[Exercise aim] Where the data below begins, start retyping exactly, and end on the line with "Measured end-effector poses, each", which is included; no picture goes in.
________________________________________
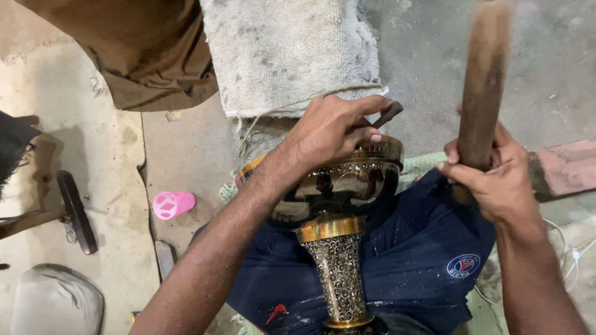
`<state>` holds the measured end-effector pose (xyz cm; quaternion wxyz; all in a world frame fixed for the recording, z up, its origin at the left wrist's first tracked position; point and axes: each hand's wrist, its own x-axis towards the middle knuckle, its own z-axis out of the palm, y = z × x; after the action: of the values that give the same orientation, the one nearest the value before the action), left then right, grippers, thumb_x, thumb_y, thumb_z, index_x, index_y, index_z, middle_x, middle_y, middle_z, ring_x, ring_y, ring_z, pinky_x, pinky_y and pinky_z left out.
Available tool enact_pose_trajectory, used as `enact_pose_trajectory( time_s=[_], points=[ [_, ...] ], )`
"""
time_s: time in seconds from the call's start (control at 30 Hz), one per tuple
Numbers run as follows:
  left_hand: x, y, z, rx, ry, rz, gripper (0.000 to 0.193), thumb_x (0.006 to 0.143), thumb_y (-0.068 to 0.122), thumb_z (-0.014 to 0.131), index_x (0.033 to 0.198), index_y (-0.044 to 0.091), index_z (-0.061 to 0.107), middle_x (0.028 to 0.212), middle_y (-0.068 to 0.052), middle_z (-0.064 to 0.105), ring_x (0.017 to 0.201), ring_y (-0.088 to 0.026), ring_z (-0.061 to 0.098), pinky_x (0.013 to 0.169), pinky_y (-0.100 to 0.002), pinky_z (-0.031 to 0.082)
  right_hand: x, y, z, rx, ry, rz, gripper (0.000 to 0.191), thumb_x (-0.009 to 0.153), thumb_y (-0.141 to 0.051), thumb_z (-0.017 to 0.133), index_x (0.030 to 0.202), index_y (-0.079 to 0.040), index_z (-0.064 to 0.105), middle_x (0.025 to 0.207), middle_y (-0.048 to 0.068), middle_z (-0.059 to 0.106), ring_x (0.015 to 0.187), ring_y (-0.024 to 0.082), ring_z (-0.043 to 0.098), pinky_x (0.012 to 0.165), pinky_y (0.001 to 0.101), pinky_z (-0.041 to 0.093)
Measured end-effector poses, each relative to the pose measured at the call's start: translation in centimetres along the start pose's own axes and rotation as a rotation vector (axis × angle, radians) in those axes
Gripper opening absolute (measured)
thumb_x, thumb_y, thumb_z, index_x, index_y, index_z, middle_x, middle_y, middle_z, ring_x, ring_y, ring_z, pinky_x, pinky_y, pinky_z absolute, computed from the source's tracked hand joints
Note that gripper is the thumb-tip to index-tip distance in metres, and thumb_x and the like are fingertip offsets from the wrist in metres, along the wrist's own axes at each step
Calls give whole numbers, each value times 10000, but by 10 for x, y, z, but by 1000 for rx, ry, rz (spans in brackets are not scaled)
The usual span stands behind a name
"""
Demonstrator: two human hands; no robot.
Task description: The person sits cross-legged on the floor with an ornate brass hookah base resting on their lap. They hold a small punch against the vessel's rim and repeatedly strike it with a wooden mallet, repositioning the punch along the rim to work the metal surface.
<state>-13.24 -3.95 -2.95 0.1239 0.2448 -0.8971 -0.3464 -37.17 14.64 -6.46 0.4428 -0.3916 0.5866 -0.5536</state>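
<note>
Two hands work at centre frame: the left hand [332, 127] pinches a small dark punch [388, 114] against the brass vase [338, 205] rim. The right hand [490, 177], at right, is clenched around a wooden mallet handle [484, 80].

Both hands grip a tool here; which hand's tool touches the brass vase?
The left hand: its short dark punch sits against the rim of the brass vase. The right hand holds a wooden handle raised, clear of the vase.

Wooden handle [484, 87] blurring, top running past upper edge; head unseen. Left hand [332, 127] covering most of metal punch [390, 113] and part of brass vase [338, 248] rim. Vase base running off bottom edge.
</note>
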Motion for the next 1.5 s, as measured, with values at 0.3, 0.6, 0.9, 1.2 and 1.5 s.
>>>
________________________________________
[Exercise output]
`<state>` holds the measured end-effector pose (xyz cm; quaternion wxyz; all in a world frame fixed for the recording, z up, its origin at the left wrist's first tracked position; point and axes: each hand's wrist, its own x-axis towards the middle knuckle, its own z-axis out of the palm, y = z × x; after the action: of the values that give the same orientation, the one nearest the value before the action), left then right, grippers, thumb_x, thumb_y, thumb_z, index_x, index_y, index_z, middle_x, middle_y, middle_z, ring_x, ring_y, ring_z, pinky_x, pinky_y and pinky_z left out.
Available tool enact_pose_trajectory, used as `enact_pose_trajectory( time_s=[_], points=[ [_, ...] ], )`
"""
time_s: time in seconds from the call's start (control at 30 Hz), one per tuple
Numbers run as follows:
  left_hand: x, y, z, rx, ry, rz, gripper (0.000 to 0.193), thumb_x (0.006 to 0.143), thumb_y (-0.068 to 0.122), thumb_z (-0.014 to 0.131), index_x (0.033 to 0.198), index_y (-0.044 to 0.091), index_z (-0.061 to 0.107), middle_x (0.028 to 0.212), middle_y (-0.068 to 0.052), middle_z (-0.064 to 0.105), ring_x (0.017 to 0.201), ring_y (-0.088 to 0.026), ring_z (-0.061 to 0.098), pinky_x (0.013 to 0.169), pinky_y (-0.100 to 0.002), pinky_z (-0.031 to 0.082)
  right_hand: x, y, z, rx, ry, rz, gripper (0.000 to 0.191), thumb_x (-0.009 to 0.153), thumb_y (-0.141 to 0.051), thumb_z (-0.017 to 0.133), index_x (0.030 to 0.202), index_y (-0.079 to 0.040), index_z (-0.064 to 0.105), middle_x (0.025 to 0.207), middle_y (-0.048 to 0.068), middle_z (-0.059 to 0.106), ring_x (0.015 to 0.187), ring_y (-0.024 to 0.082), ring_z (-0.043 to 0.098), pinky_x (0.012 to 0.165), pinky_y (0.001 to 0.101), pinky_z (-0.041 to 0.093)
Measured end-effector poses, each relative to the pose measured at the call's start: translation in centimetres along the start pose's own axes and rotation as a rotation vector (axis × angle, radians) in those axes

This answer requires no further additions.